Así de esta manera el hace sus comentarios acerca del proyecto de ley sobre las medidas enérgicas con frases como: "en mi opinión" o "solo es lo que pienso". Pero él no puede evitar apartarse del centro del proyecto de ley de Combs.
"Esto no es solo por atacar a una minoría de una minoría", el dijo. "Es acerca de racismo".
Por ejemplo, la disposición que cortará el acceso a la universidad para cualquiera que viva aquí ilegalmente.
"¿En realidad queremos un grupo de personas que han abandonado los estudios viviendo en nuestro país?". dijo Escudero. "¿Que pasó con la tradición judío-cristiana que tu no haces responsable a los niños de los pecados de los padres? No es la culpa del niño de que lo trajeran aquí".
La inmigrante
Desde El Salvador, María pasó por Guatemala hasta México.
La manera como llegó a México fue evadiendo o sobornando a las autoridades que la podían enviar a casa. María y otros 200 latinoamericanos en su grupo anduvieron a través de los caminos que separan México y Arizona. Ella fue hacia Columbus.
Ella vino con el sueño de finalizar la universidad y emprender una carrera.

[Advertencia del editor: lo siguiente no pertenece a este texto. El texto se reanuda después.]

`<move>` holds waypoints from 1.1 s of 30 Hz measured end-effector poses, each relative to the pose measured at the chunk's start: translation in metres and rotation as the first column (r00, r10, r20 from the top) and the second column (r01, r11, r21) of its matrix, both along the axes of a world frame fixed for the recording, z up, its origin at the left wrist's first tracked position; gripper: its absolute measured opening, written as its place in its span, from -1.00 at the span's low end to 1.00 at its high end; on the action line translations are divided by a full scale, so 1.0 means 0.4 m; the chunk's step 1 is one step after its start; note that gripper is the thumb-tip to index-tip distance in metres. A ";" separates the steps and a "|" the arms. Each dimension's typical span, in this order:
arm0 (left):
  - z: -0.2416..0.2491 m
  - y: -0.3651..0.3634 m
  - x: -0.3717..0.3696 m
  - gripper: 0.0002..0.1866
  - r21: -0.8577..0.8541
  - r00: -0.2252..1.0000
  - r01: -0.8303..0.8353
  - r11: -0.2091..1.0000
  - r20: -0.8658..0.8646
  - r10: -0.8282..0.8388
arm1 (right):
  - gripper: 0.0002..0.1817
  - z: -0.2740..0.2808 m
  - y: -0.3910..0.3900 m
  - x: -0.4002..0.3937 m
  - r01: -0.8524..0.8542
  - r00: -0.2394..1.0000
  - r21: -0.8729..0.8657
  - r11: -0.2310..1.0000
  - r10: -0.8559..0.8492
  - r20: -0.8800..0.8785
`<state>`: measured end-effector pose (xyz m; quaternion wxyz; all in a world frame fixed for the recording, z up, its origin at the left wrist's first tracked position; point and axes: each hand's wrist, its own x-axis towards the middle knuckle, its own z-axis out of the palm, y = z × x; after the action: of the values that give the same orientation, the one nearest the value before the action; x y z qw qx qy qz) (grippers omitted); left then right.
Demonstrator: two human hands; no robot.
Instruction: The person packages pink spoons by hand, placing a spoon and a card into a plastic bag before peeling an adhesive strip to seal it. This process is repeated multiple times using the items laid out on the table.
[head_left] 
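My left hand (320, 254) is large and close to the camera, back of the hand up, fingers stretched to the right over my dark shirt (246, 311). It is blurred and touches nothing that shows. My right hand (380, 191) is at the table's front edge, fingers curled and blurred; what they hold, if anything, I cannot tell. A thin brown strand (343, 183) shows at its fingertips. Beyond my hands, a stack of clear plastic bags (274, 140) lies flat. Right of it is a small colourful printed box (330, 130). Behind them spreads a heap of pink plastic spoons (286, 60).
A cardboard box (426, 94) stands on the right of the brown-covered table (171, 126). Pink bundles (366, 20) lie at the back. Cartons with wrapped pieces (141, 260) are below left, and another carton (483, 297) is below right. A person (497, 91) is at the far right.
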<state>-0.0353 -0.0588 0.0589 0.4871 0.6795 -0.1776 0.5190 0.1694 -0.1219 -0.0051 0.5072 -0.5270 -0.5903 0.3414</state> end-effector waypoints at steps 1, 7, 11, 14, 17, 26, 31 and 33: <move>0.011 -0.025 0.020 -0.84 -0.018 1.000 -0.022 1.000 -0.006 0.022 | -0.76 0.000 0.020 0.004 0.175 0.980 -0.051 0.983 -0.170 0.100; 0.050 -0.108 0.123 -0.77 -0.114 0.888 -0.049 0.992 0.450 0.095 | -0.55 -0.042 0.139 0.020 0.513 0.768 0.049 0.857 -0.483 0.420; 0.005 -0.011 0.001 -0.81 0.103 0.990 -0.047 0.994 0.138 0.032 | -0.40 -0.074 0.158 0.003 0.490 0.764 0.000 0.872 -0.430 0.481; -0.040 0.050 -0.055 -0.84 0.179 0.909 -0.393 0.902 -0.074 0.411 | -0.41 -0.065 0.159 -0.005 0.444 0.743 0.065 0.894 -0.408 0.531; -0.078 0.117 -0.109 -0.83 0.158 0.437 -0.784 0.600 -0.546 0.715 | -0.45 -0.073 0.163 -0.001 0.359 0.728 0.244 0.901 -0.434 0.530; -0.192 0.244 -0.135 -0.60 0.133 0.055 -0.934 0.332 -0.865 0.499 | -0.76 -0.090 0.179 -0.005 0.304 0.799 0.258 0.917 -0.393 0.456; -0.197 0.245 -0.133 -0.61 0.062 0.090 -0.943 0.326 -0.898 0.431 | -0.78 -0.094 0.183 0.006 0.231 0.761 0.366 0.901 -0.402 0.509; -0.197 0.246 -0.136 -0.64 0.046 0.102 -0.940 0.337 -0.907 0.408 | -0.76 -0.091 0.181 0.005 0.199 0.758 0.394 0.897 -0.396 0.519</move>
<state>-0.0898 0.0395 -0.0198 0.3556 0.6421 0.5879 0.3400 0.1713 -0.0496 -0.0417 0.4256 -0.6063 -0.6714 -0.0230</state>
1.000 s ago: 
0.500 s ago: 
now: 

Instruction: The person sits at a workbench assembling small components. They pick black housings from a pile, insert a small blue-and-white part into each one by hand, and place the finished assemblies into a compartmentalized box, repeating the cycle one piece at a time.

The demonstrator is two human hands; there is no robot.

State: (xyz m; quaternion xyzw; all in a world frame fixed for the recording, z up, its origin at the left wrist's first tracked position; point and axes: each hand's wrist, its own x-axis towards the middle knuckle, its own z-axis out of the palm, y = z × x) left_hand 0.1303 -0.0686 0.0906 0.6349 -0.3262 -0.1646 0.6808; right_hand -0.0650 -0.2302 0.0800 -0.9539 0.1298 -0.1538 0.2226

María tenía una vida confortable en Centro América, en un vecindario de clase media. Ella enseñaba a niños con SIDA. Iba a la universidad. Trabajaba como responsable de créditos.
Pero el problema crediticio que afectó la economía de los Estados Unidos también afectó a El Salvador. Su entrada de dinero del banco virtualmente se evaporó, así como las posibilidades para una estabilidad financiera en el futuro.
María decidió darse seis años en Ohio para hacer su sueño realidad.
"Y después de ese tiempo, si mi vida no ha cambiado, y no hay una oportunidad de que las cosas varíen (políticamente), a lo mejor consideraré irme", ella dijo.
Por ahora, ella trabaja para pagar la deuda de $2,000 que le debe al contrabandista.
Ella trabaja dos turnos en un restaurante y gana $3.50 la hora más las propinas sin la deducción de impuestos. Los clientes indirectamente le enseñan un poco inglés cuando hablan entre ellos.
Ella quisiera ir a la universidad, pero sabe que es improbable. Pocas escuelas permiten que alguien sin número de Seguro Social o visa pueda inscribirse. Algunos cobran la matricula a los precios de los estudiantes internacionales, que puede ser el triple que el de un residente de Ohio.
La vida de María en Columbus es típica de una persona que cruza la frontera o que se queda con una visa vencida.
Ella casi nunca está tranquila. Conduce el carro de su hermano con seguro pero sin licencia. No maneja lejos, por temor a la policía. Ella trata de no llamar la atención.
"He visto a personas que te ven como que si tu no tuvieras papeles, ¿pero que puedes hacer?". dijo María.
A María le gusta obedecer las leyes de los Estados Unidos. Dos veces trató de aplicar por una visa de turista y dos veces se la negaron.
"Yo trato de hacer las cosas correctamente", ella dijo. "Pero si no le das a la gente la oportunidad de hacer las cosas sin quebrantar la ley, ¿que quieres que hagan?".
Una encuesta de la Universidad de Quinnipiac realizada el otoño pasado encontró que el 55 por ciento de los residentes de Ohio quieren que el gobierno le de a la gente la oportunidad de vivir y trabajar legalmente si han estado en el país ilegalmente, por lo menos por dos años.
Pero 38 por ciento tiene otro mensaje: Váyanse a su país.